Data segment START

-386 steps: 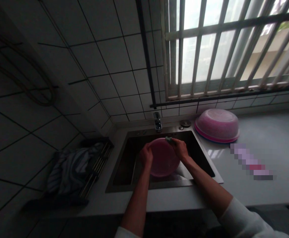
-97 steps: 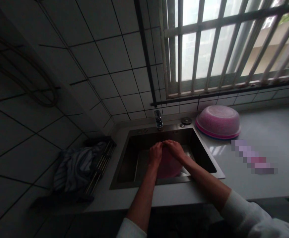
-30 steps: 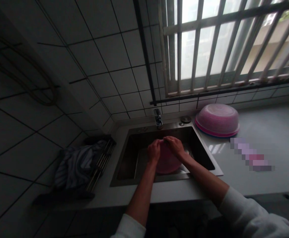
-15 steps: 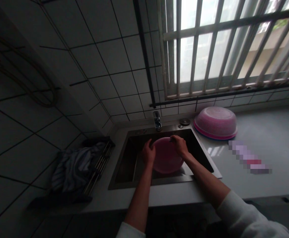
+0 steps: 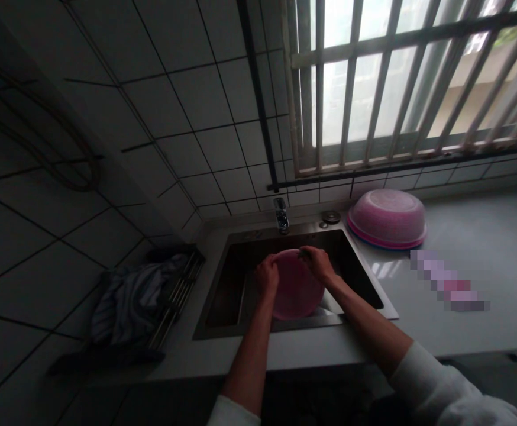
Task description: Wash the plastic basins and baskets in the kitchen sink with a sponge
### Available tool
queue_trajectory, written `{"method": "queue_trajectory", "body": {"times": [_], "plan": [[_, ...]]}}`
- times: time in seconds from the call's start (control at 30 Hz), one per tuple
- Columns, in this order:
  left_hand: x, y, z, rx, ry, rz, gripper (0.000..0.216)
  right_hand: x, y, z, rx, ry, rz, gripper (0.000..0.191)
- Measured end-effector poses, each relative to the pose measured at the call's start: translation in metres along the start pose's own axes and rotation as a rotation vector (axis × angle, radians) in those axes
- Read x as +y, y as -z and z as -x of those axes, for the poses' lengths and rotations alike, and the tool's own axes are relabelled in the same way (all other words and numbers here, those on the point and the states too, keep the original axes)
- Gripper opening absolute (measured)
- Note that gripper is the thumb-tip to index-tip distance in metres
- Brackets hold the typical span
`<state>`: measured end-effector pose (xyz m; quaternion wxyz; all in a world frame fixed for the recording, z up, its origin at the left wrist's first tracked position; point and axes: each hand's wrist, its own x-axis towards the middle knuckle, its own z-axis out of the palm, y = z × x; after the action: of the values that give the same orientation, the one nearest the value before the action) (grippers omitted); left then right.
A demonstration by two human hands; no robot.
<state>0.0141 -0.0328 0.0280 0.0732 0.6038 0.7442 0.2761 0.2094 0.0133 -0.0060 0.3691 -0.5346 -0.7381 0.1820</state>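
A pink plastic basin (image 5: 297,293) sits tilted inside the metal sink (image 5: 223,299), its hollow side facing me. My left hand (image 5: 267,275) is closed on the basin's left rim. At the upper rim, my right hand (image 5: 318,263) has its fingers curled and pressed together. Something small and dark shows at those fingertips, too dim to name. Behind the basin stands a chrome faucet (image 5: 280,214), and I cannot see any water coming from it.
Upside-down pink basins (image 5: 387,216) are stacked on the white counter (image 5: 471,222) to the right. A metal drain piece (image 5: 330,216) lies behind the sink. On the left, a striped cloth (image 5: 129,302) hangs by a metal rack (image 5: 181,296). A barred window (image 5: 374,100) is above.
The basin has tipped a little, its lower edge now nearer the sink's front. My right hand has slid slightly left along the rim. My left fingers have closed onto the edge.
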Motion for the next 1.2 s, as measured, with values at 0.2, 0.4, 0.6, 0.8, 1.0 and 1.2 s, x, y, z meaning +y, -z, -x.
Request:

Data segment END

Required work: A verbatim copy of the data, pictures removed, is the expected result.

The answer:
-386 steps: 
-97 steps: 
-30 steps: 
-15 steps: 
+0 steps: 
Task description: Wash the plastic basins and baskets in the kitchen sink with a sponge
### Available tool
queue_trajectory, written `{"method": "queue_trajectory", "body": {"times": [_], "plan": [[_, ...]]}}`
- times: time in seconds from the call's start (control at 30 Hz), one per tuple
- Columns, in this order:
  left_hand: x, y, z, rx, ry, rz, gripper (0.000..0.216)
  right_hand: x, y, z, rx, ry, rz, gripper (0.000..0.191)
- Measured end-effector poses, each relative to the pose measured at the call's start: translation in metres along the start pose's own axes and rotation as a rotation vector (axis × angle, radians) in those axes
- Read x as +y, y as -z and z as -x of those axes, for the poses' lengths and rotations alike, and the tool's own axes are relabelled in the same way (all other words and numbers here, those on the point and the states too, keep the original axes)
- Gripper opening absolute (measured)
- Note that gripper is the thumb-tip to index-tip distance in metres
- Brackets hold the typical span
`<state>`: measured end-effector pose (xyz m; quaternion wxyz; all in a world frame fixed for the recording, z up, its origin at the left wrist's first tracked position; point and axes: each hand's wrist, its own x-axis towards the middle knuckle, its own z-axis out of the palm, y = z × x; after the action: of the values that give the same orientation, the one nearest the value before the action) (grippers omitted); left then right.
A demonstration by two human hands; no robot.
<state>0.0141 -0.0328 0.0280 0.0732 0.6038 0.7442 0.2761 0.2094 0.0133 -0.0060 0.3691 -0.5346 -0.7381 0.1820</state>
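A pink plastic basin (image 5: 297,293) sits tilted inside the metal sink (image 5: 223,299), its hollow side facing me. My left hand (image 5: 267,275) is closed on the basin's left rim. At the upper rim, my right hand (image 5: 318,263) has its fingers curled and pressed together. Something small and dark shows at those fingertips, too dim to name. Behind the basin stands a chrome faucet (image 5: 280,214), and I cannot see any water coming from it.
Upside-down pink basins (image 5: 387,216) are stacked on the white counter (image 5: 471,222) to the right. A metal drain piece (image 5: 330,216) lies behind the sink. On the left, a striped cloth (image 5: 129,302) hangs by a metal rack (image 5: 181,296). A barred window (image 5: 374,100) is above.
The basin has tipped a little, its lower edge now nearer the sink's front. My right hand has slid slightly left along the rim. My left fingers have closed onto the edge.
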Motion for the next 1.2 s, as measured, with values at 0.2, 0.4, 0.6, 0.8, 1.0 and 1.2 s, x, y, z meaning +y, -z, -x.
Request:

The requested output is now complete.